When asked to write about what has been on my mind, my instinct is to say, emphatically, “No”.
This would not have been true before I began writing poetry. But now that I do write poetry, I am reluctant to dissipate the psychic and emotional energy behind what matters to me by talking about these things.
Talking, I have found, or writing an essay, tends not to lead to new insights or understandings. One says what one knows, or believes, or feels. Whereas writing poetry, for me, invariably entails gaining a new perspective on a given subject, or a heightened awareness, or a bringing-into-the-conscious-mind something that had been submerged in the unconscious, and inaccessible. Sometimes pure epiphany happens in the process of writing a poem. Something transcendent.
What I’m saying is that talking is talking, but writing poetry is transformational.
Writing poetry is the process by which I interrogate my life.
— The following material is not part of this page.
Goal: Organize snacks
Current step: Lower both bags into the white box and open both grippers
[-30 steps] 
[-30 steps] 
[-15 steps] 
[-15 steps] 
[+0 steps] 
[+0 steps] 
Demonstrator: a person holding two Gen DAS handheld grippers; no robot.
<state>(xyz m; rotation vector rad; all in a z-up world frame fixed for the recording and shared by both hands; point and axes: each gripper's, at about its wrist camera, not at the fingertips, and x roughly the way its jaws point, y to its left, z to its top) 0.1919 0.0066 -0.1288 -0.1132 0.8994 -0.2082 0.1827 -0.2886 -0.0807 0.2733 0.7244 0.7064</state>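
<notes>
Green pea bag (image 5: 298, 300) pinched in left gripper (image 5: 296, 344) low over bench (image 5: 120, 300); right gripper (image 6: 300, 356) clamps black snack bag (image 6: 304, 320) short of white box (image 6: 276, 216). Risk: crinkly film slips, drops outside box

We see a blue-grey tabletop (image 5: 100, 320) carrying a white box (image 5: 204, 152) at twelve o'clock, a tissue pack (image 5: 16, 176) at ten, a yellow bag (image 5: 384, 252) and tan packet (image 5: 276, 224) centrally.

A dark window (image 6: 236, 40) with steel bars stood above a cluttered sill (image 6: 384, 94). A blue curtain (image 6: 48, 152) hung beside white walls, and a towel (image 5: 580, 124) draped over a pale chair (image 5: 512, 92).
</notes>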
It is a pathway into what lies underneath, or behind, what I think I know about the past and the present. Or into what I downright don’t know. I don’t write poems knowing anything other than something is impelling or compelling me to write.
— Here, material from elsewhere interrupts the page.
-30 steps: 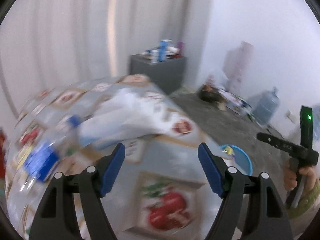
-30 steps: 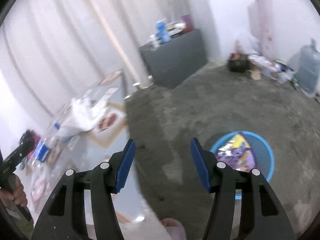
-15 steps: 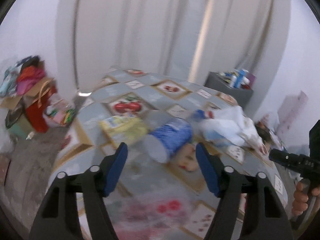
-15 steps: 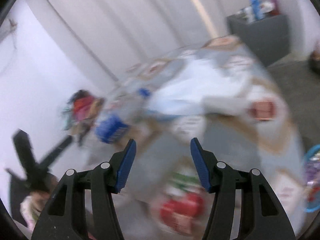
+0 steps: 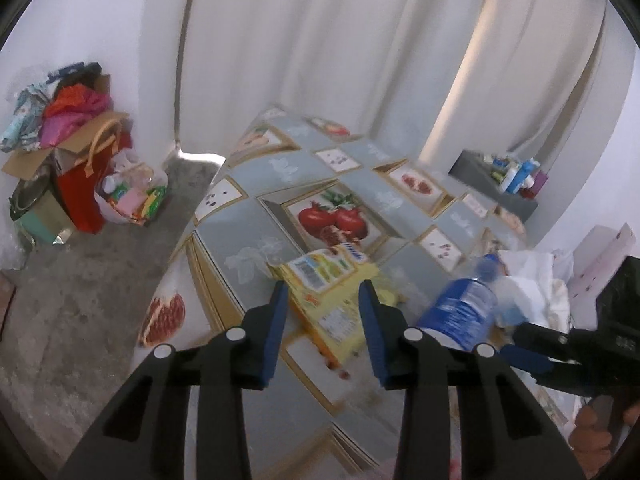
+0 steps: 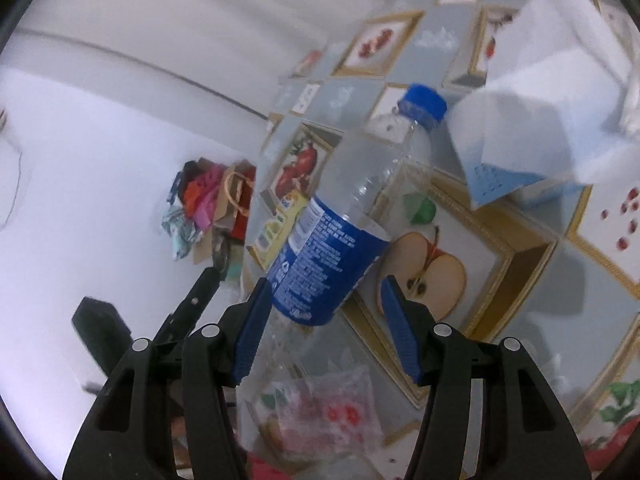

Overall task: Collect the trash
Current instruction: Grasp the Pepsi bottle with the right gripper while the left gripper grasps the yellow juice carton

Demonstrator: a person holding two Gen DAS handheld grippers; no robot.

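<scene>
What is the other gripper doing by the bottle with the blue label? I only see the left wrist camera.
Observer: The right gripper is open. The base of the clear plastic bottle with the blue label lies between its fingers, not squeezed.
Operator: Is there more trash near it?
Observer: Yes, a crumpled clear plastic wrapper with red print lies on the table just in front of the bottle's base.
Operator: What is under the bottle?
Observer: The tablecloth's picture of a halved apple shows right beside it.
</scene>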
Sometimes, it’s a memory. Sometimes it’s an impression or feeling about something in the present. Sometimes it is what poet, Louise Glück has called, “some motivating language”. This could be a line or phrase from the work of another poet. Or it could be some word or words that leap into my own mind from left field.
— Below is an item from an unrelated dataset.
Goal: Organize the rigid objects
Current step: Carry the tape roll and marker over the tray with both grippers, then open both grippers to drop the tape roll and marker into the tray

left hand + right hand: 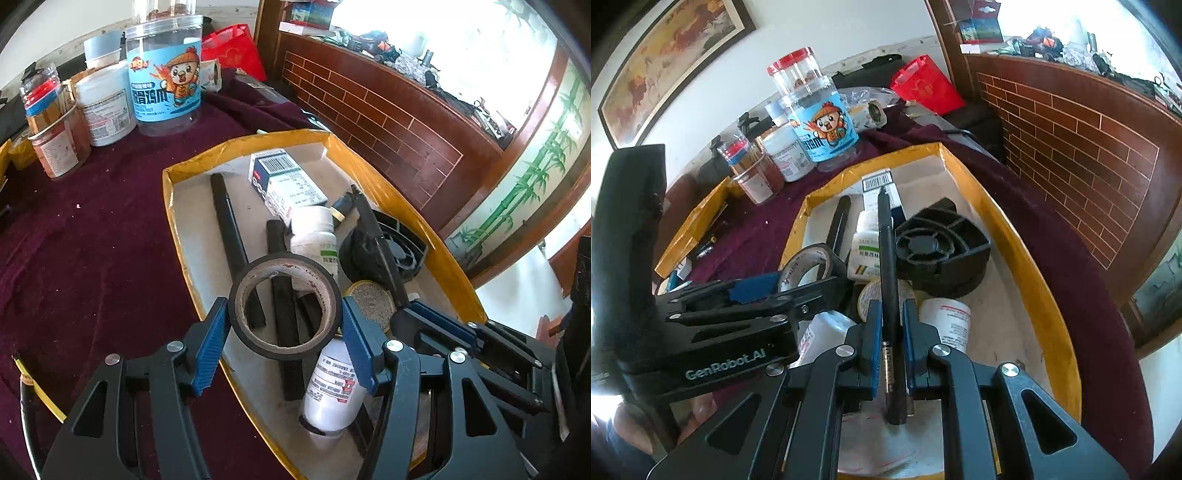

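A dark red cloth covers the surface (92, 229), and a brick-patterned wooden panel (388, 122) rises along its far right edge. A shallow tray (373, 166) with yellow taped walls sits on the cloth near that edge.

The left tongs (285, 325) grip a roll of black tape (284, 291) by its outer rim, one blue pad on each side, and hold it above the near part of the tray. The right tongs (891, 325) are closed on a black pen (888, 266), which runs forward between the pads and points toward the tray's far end.

Inside the tray lie a white carton with a barcode (284, 181) at the far end, a white bottle (316, 236) just beside it, a black fan housing (391, 251) against the right wall, and a long black bar (229, 229) along the left wall. A second white bottle (332, 387) lies at the near end, partly under the left tongs.

At the far left corner of the surface stand a clear jar with a blue cartoon label (166, 85), a white tub (107, 107) and a jar of sticks (44, 103). A red bag (232, 48) sits behind them.
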The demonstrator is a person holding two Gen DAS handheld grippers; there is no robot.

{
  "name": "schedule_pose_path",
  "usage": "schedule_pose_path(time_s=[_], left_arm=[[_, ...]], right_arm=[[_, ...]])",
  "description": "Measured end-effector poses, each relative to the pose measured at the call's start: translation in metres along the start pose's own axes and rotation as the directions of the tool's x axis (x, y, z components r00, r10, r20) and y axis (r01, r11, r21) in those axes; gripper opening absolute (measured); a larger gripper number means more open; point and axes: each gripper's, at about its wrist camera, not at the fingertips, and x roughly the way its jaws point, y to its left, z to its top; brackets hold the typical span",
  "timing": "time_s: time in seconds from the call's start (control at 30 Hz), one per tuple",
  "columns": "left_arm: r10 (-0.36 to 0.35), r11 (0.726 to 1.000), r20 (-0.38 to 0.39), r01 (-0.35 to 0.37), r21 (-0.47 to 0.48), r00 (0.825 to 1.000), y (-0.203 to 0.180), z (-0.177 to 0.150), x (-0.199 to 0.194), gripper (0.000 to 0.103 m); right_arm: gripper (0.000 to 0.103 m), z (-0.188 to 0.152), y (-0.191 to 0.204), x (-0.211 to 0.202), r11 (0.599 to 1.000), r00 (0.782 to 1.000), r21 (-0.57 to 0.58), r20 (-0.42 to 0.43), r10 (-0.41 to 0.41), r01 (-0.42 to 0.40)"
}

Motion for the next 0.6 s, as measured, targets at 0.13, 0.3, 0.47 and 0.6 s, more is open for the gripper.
schedule_pose_path(time_s=[0.13, 0.3, 0.47, 0.6], left_arm=[[-0.015, 1.0, -0.004, 0.015, 0.001, 1.0, -0.001, -0.002, -0.001, 0.058], [-0.047, 0.999, -0.012, 0.047, -0.001, 0.999, -0.001, -0.006, -0.007, 0.061], [-0.065, 0.998, 0.004, 0.065, -0.004, 0.998, 0.001, -0.013, -0.022, 0.061], [-0.069, 0.998, 0.025, 0.069, -0.013, 0.997, 0.008, -0.025, -0.039, 0.061]], right_arm=[[0.01, -0.002, 0.0, -0.003, 1.0, 1.0, 0.002, 0.008, -0.009, 0.009], [0.01, -0.004, 0.002, -0.013, 1.0, 1.0, 0.014, 0.023, -0.011, 0.011], [0.01, -0.014, 0.008, -0.031, 1.0, 0.998, 0.025, 0.062, -0.009, 0.008], [0.011, -0.025, 0.022, -0.047, 1.0, 0.995, 0.007, 0.097, 0.004, -0.005]])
The first sentence in the poem leads me forward. I have to trust that there is a reason I am compelled to start writing. And as William Stafford put it, I have to be “ready”. Meaning maintaining an alert, but not controlling, awareness that is primed to receive what comes to me from that part of the brain that has been called, ‘the creative unconscious’.
I write into what I don’t know in order to find out what I think and what matters most to me about any given ‘subject’. As Jack Gilbert put it, to ‘find the something’ that lies at the heart of a situation or event or memory.
My poems are where I hold conversations about my family, my fears, my passions, my lovers, my ghosts, my past and my present. They are conversations with the page. And when I send out my pages for publication, they become conversations with the world.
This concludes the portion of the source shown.